Work request — Exactly as given, write out the lines from the one containing "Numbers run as" through the end of the listing, with both ends included and nothing else.

Given information —
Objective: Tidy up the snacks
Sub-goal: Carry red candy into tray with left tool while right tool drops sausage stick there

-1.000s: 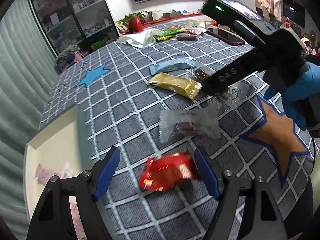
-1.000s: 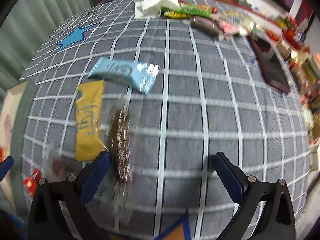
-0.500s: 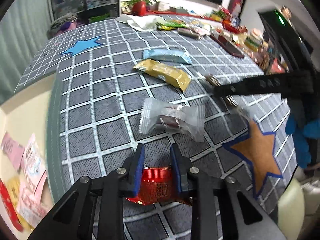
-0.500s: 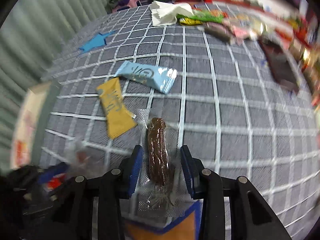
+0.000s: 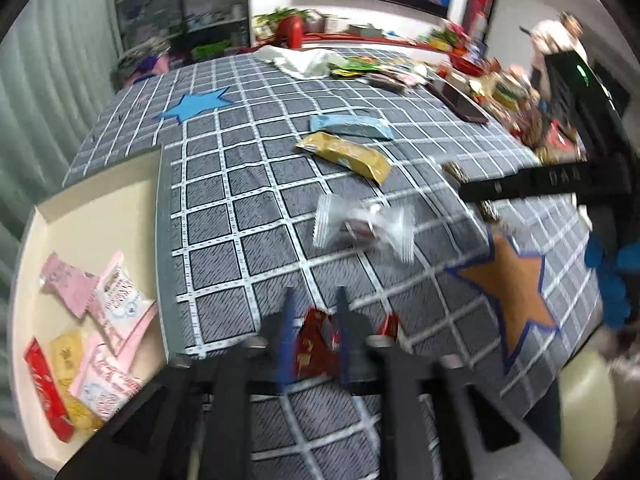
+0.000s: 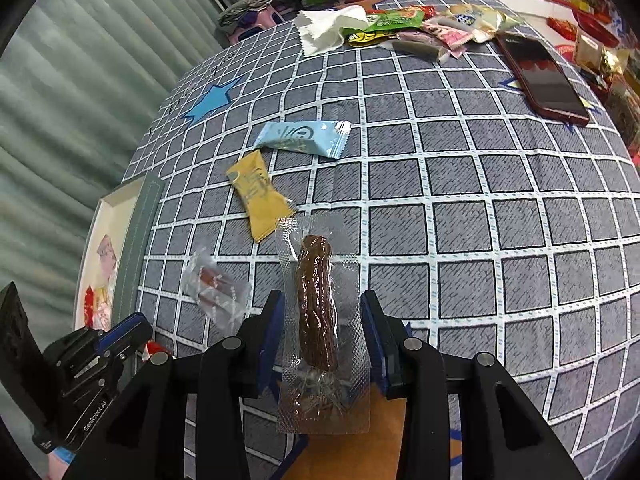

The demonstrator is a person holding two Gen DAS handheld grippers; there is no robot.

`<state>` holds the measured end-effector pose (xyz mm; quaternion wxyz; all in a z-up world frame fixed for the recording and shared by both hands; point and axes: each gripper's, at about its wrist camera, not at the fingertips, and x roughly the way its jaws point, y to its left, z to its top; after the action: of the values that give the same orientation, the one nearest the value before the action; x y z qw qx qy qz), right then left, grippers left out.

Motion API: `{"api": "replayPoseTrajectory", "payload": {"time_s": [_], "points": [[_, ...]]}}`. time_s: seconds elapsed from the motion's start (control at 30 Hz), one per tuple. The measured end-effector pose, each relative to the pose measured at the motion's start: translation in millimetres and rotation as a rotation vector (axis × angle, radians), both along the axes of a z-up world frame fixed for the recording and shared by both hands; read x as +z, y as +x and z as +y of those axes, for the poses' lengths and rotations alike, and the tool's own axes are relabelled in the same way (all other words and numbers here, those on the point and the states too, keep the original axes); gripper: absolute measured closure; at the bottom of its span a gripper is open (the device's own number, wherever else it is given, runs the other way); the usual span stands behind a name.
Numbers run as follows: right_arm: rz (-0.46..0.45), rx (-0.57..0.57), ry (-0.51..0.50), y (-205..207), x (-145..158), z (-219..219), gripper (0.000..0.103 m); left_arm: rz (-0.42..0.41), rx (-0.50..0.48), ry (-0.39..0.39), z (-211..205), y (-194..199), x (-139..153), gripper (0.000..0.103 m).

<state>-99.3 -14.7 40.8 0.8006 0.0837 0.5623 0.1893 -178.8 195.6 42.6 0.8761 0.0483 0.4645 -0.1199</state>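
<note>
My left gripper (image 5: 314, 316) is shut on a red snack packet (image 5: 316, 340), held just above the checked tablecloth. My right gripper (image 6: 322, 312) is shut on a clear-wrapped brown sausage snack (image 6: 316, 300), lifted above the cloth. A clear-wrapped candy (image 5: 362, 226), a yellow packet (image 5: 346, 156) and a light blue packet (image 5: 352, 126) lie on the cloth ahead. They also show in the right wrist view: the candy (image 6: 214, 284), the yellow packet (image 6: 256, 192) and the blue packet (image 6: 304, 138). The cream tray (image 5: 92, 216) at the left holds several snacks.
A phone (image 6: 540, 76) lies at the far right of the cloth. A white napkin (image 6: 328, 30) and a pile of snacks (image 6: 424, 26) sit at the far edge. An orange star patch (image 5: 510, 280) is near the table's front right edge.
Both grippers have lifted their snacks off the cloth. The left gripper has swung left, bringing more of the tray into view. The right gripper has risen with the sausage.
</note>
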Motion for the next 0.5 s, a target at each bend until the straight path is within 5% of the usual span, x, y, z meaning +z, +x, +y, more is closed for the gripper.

Answer below —
Numbers run as follows: right_arm: rz (-0.46..0.45), rx (-0.57..0.57), ry (-0.51..0.50), y (-205..207), x (-145..158), z (-219..219), gripper (0.000..0.103 m); left_arm: rz (-0.42..0.41), rx (-0.50..0.48), ry (-0.39..0.39), z (-211..205), y (-194..199), x (-139..153), gripper (0.000..0.103 m).

<state>-99.3 -14.7 40.8 0.8006 0.0837 0.5623 0.1893 -178.8 195.6 42.6 0.8761 0.0483 0.4645 -0.1199</state>
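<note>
My left gripper (image 5: 314, 316) is shut on a red snack packet (image 5: 316, 340), held just above the checked tablecloth. My right gripper (image 6: 322, 312) is shut on a clear-wrapped brown sausage snack (image 6: 316, 300), lifted above the cloth. A clear-wrapped candy (image 5: 362, 226), a yellow packet (image 5: 346, 156) and a light blue packet (image 5: 352, 126) lie on the cloth ahead. They also show in the right wrist view: the candy (image 6: 214, 284), the yellow packet (image 6: 256, 192) and the blue packet (image 6: 304, 138). The cream tray (image 5: 92, 216) at the left holds several snacks.
A phone (image 6: 540, 76) lies at the far right of the cloth. A white napkin (image 6: 328, 30) and a pile of snacks (image 6: 424, 26) sit at the far edge. An orange star patch (image 5: 510, 280) is near the table's front right edge.
Both grippers have lifted their snacks off the cloth. The left gripper has swung left, bringing more of the tray into view. The right gripper has risen with the sausage.
</note>
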Motion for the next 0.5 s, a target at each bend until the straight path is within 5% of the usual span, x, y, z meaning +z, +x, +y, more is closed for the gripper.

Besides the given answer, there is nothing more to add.